The current health crisis is leaving a substantial mark on the economy—with ripple effects for the future. But each generation is likely to feel the impact differently, says Dr. Marci Rossell, a former chief economist for CNBC. Sharing her insights for a Haworth Connect presentation, Dr. Rossell noted that, in the short term, money and stock markets will be the pain points. In the longer term, the impact will be more personal—especially for the young.
“This will leave them with a risk aversion that will follow them for the rest of their lives. They will save more money. They’ll buy a different kind of house. They will choose a different kind of lifestyle, maybe for the next 20 years,” said Dr. Rossell.

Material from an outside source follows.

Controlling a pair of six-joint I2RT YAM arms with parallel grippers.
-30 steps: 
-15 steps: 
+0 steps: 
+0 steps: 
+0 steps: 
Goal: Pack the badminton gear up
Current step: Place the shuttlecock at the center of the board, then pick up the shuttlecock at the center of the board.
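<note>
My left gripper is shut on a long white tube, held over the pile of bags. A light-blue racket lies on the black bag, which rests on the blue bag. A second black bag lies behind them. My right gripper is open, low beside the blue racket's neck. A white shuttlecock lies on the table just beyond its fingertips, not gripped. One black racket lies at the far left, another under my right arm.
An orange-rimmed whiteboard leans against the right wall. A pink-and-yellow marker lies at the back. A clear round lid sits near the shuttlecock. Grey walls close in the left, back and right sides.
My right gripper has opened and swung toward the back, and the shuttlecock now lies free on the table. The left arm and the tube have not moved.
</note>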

Older Americans—retirees and those 10 to 15 years away from retirement—will more acutely feel the pain of the bear market. The crisis will be even more profound for their children and grandchildren, many of whom watched their graduations and other significant events canceled as their lives ground to a halt.
“They will be left with a bit of a residual effect, just like with the 2008 Great Recession, when young people graduated from college into the worst job market the world had ever seen up until that point,” Dr. Rossell said.

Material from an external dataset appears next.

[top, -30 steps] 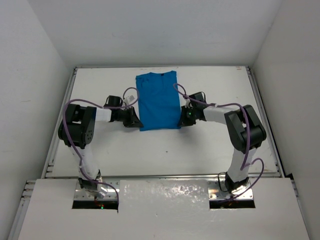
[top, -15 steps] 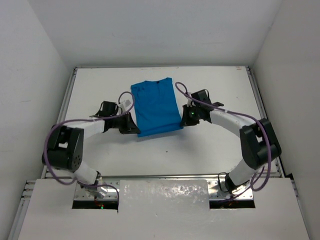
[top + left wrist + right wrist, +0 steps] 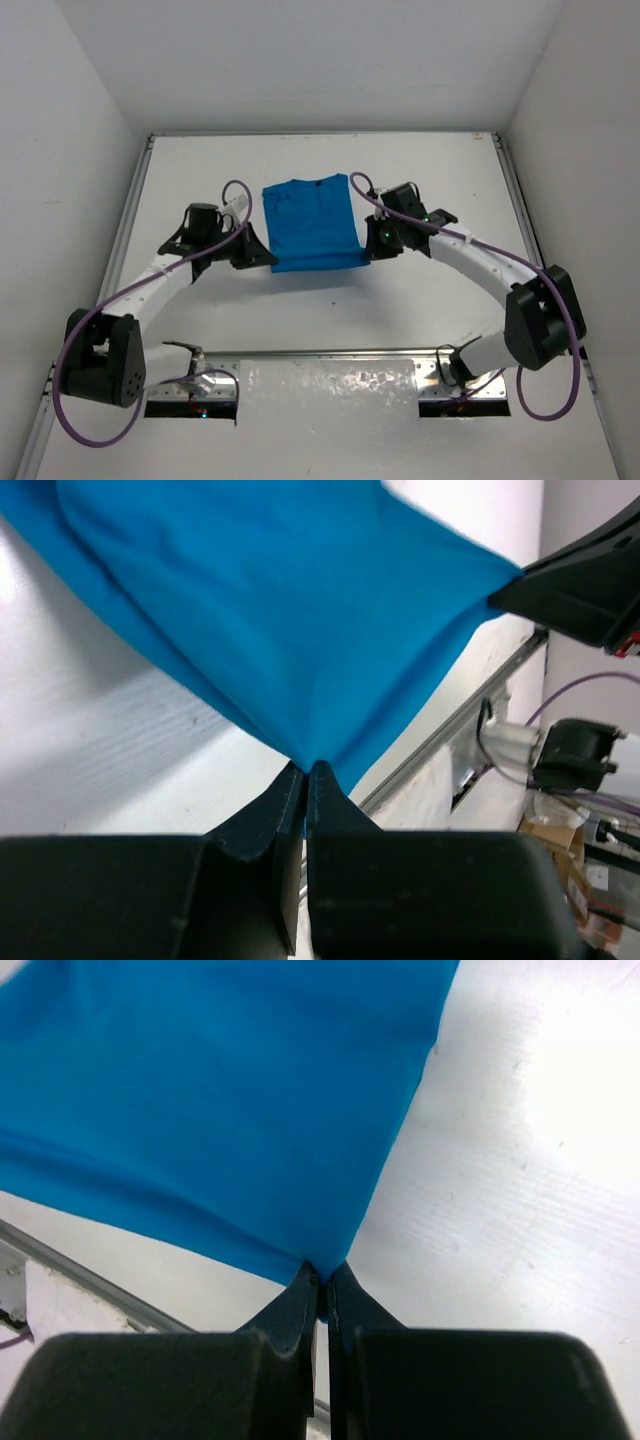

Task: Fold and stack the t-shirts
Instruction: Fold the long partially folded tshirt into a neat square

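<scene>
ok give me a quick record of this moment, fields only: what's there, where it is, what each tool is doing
item: one plain blue t-shirt
place: middle of the white table, collar end toward the far side
left tool: shut on the t-shirt's near left corner
right tool: shut on its near right corner
cloth: near edge held up off the table, spanning between the two tools
stack: none in view, only this one shirt

The plain bright blue t-shirt (image 3: 312,222) forms a narrow rectangle on the table's (image 3: 400,300) far half, collar farthest. Its near edge is raised and stretched taut.
</scene>
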Available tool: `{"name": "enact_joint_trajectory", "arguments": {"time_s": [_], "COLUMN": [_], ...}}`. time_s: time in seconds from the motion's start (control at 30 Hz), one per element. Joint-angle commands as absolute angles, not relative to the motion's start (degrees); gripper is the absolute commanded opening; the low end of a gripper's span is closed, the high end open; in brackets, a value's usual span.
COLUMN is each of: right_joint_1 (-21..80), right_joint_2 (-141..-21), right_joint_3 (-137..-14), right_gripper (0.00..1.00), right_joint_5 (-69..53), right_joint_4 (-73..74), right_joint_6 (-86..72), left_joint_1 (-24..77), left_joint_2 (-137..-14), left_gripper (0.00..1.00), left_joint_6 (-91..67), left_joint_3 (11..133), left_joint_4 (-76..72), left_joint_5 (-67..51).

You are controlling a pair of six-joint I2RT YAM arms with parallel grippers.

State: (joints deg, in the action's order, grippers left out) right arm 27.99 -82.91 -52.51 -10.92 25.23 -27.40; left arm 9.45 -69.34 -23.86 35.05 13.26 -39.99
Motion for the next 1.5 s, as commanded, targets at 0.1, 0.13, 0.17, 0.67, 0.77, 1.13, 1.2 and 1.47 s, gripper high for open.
{"name": "enact_joint_trajectory", "arguments": {"time_s": [0.1,0.13,0.17,0.67,0.77,1.13,1.2,1.47], "right_joint_1": [27.69,27.69,27.77,25.23,24.26,21.09,20.83,19.6], "right_joint_2": [-85.95,-87.96,-89.11,-113.79,-118.45,-127.35,-128.84,-134.38], "right_joint_3": [-64.76,-67.3,-68.54,-105.61,-111.42,-118.31,-117.86,-118.03], "right_gripper": [0.0,0.0,0.0,0.0,0.0,0.0,0.0,0.0], "right_joint_5": [-5.54,-5.28,-4.75,-3.78,-4.48,-12.3,-12.66,-15.55], "right_joint_4": [31.37,31.72,32.6,44.11,46.14,39.48,36.83,31.38], "right_joint_6": [-24.87,-24.44,-24.35,-21.53,-22.06,-23.99,-25.31,-30.76], "left_joint_1": [9.67,9.67,9.58,4.13,2.64,0.62,0.53,0.44], "left_joint_2": [-70.74,-71.36,-72.32,-87.09,-91.04,-103.26,-105.98,-114.25], "left_gripper": [0.0,0.0,0.0,0.0,0.0,0.0,0.0,0.0], "left_joint_6": [-25.75,-25.84,-26.19,-26.63,-26.63,-31.02,-32.08,-34.62], "left_joint_3": [44.99,46.22,46.67,63.79,66.96,74.26,75.14,81.3], "left_joint_4": [14.68,14.68,14.42,13.09,13.62,7.4,6.68,3.87], "left_joint_5": [-37.97,-37.79,-37.62,-37.18,-38.05,-42.18,-42.36,-42.98]}}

Millennials who came into adulthood during the Great Recession have always known the economy is uncertain. The global pandemic and its economic fallout will serve as confirmation that they need to save more money in anticipation of these income disruptions.
Dr. Rossell also thinks young people might even reconsider their heretofore growing attraction to denser population areas, like San Francisco, New York, Boston, and Washington, DC. “They're going to want homes that are larger, with more work-from-home space, and where they can retreat should they have to be in their homes for weeks at a time,” she said.
“This will leave young people with a risk aversion that will follow them for the rest of their lives. Even though the memory of this pandemic economy will fade from a risk perspective, you will see a residual effect for the indefinite future.”